KAZAKİSTAN CUMHURBAŞKANI NURSULTAN NAZARBAYEV’E 2010 NOBEL BARIŞ ÖDÜLÜ İÇİN DESTEK ÇAĞRISI
“Türk Dünyası Basın Mensupları Platformu” olarak sizlerin de desteği ve katılımıyla uluslararası alanda önemli bir kampanyaya destek istiyoruz…
Bizler kısaca adı “YAFEM” olan Yalova Folklor Eğitim Merkezi Gençlik ve Spor Kulübü Derneği’nin ev sahipliğinde 2007 yılında başlayan ve bu sene IV. Türk Dünyası Basın Mensupları Buluşmasını geniş bir katılımla gerçekleştiren ve şimdilik 25 Türk Cumhuriyeti ve topluluğundan toplam 95 televizyon, radyo, dergi, gazete v.b. meslek gruplarından temsilcilerin oluşturduğu bir platformuz.
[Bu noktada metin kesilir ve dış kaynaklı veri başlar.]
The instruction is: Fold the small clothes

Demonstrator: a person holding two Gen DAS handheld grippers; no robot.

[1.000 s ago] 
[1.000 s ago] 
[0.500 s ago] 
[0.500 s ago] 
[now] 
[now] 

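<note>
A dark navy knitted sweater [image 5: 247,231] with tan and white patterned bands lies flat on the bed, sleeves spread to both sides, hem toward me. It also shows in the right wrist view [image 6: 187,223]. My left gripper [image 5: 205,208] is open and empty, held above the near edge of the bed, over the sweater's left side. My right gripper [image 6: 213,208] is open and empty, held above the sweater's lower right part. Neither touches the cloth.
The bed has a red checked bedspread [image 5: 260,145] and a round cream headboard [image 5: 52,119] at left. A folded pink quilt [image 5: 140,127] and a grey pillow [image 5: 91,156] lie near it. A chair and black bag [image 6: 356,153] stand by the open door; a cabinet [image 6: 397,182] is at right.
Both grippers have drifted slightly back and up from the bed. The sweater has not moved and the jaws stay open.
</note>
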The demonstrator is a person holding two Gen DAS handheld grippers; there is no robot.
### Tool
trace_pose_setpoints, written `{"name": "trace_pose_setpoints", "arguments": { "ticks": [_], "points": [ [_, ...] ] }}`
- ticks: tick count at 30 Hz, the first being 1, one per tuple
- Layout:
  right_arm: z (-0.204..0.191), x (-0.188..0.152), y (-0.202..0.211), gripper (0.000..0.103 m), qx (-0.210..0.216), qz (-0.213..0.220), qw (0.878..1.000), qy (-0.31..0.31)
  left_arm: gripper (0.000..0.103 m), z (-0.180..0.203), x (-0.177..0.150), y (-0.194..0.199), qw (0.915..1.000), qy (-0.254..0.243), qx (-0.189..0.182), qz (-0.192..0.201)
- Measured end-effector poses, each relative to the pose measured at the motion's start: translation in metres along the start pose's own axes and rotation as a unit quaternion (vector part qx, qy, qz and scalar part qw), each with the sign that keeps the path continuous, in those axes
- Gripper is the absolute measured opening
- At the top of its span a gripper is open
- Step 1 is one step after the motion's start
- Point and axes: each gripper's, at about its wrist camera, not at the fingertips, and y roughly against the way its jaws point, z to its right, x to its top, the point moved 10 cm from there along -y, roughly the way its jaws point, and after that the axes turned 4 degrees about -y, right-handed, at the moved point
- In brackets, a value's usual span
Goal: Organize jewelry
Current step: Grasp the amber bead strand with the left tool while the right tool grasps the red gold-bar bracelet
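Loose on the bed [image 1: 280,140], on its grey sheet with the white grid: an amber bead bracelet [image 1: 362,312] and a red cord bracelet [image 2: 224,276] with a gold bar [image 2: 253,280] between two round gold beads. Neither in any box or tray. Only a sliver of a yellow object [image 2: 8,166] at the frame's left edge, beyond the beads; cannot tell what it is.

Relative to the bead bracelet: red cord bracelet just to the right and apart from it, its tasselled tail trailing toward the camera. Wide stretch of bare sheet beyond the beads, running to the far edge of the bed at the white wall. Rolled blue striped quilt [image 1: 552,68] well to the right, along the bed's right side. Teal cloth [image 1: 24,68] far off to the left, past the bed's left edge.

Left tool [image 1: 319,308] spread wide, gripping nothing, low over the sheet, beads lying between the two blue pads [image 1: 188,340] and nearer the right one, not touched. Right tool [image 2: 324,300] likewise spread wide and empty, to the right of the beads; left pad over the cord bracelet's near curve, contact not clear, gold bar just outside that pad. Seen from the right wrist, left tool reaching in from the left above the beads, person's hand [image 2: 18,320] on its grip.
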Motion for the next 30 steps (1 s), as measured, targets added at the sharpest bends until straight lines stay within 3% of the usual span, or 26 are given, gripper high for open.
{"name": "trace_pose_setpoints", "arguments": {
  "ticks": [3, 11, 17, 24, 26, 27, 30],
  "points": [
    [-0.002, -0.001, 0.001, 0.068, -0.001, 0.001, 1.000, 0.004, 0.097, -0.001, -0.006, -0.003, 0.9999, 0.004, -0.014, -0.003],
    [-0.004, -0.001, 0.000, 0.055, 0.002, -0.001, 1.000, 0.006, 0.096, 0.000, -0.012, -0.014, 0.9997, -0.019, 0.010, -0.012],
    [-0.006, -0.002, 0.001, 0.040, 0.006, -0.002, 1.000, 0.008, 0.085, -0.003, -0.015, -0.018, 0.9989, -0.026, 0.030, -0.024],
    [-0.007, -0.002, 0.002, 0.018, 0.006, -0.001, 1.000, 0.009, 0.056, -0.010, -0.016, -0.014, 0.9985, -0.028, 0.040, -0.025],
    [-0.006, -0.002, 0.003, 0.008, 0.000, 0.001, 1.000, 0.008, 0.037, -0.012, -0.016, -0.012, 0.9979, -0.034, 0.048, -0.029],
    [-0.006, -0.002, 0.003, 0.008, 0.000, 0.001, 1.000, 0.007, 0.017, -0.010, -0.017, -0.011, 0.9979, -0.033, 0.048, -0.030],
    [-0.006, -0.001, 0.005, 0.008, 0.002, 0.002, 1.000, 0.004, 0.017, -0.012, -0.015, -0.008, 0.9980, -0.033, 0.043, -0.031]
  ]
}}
Bildiğiniz üzere Nobel Barış Ödülü “Uluslararası kardeşlik ve dostluk için en iyi çalışmayı yapan kişiye, var olan gerginliklerin azaltılması / kaldırılması noktasında gayret gösteren ve barış kongrelerinin tanıtımı, düzenlenmesi, duyurulması ile alakalı aktif çalışmalar yapan kişilere” verilmektedir. En son Nobel Barış Ödülünü ise 2009 senesinde ABD Başkanı Barack Obama “nükleer silahların sınırlandırılmasını teklif ederek; uluslararası hukukun ve insanlar arasındaki işbirliğinin güçlendirilmesi için gösterdiği üstün gayretlerinden dolayı” almıştır.
Bizim kanaatimize göre bu sene için Nobel Barış Ödülünü layıkıyla hak eden kişi Kazakistan Cumhurbaşkanı Sayın Nursultan Nazarbayev’dir. Çünkü Nazarbayev Kazakistan’ın bağımsızlığının ilanı arifesinde; 29 Ağustos 1990 tarihinde bir zamanlar dünyanın en büyük nükleer bomba deneme yeri olan Semipalatinsk’te (SEMEY POLİGONU) atom bombası denemelerinin yasaklanması için karar almış; böylece dünyadaki atom bombası denemelerinin durdurulmasına öncülük etmiştir. Sovyetler Birliği’nden devraldığı mirasla dünyanın dördüncü büyük nükleer gücü haline gelmişken, 1995 yılında bu mirastan vazgeçerek “nükleer silahlardan kendi isteğiyle arınan” ilk ülke olarak tarihe geçmiştir.
Nazarbayev şimdi ise tüm dünyada nükleer güvenlik ve barışın tesisi için çalışmalar yapmaktadır. Bu hususta ilk önemli adımı atarak dünyada 29 Ağustos’un nükleer silahlara karşı eylem günü olarak kabul edilmesini teklif etmiş ve bu teklifi geçtiğimiz 2009 senesinde BM tarafından kabul edilmiştir. Tüm bunlardan dolayı BM Genel Sekreteri Ban Ki Moon 26 Ağustos 2010 tarihinde uluslar arası anti-nükleer gün dolayısıyla yayınladığı mesajında Nazarbayev’in liderliğindeki Kazakistan’ı tüm dünyaya nükleer silahlardan vazgeçilebileceğini gösterdiğini ve bundan dolayı Kazakistan’ın nükleer silahsız bir dünyayı oluşturmanın sembolü olarak gördüğünü ifade etmiştir.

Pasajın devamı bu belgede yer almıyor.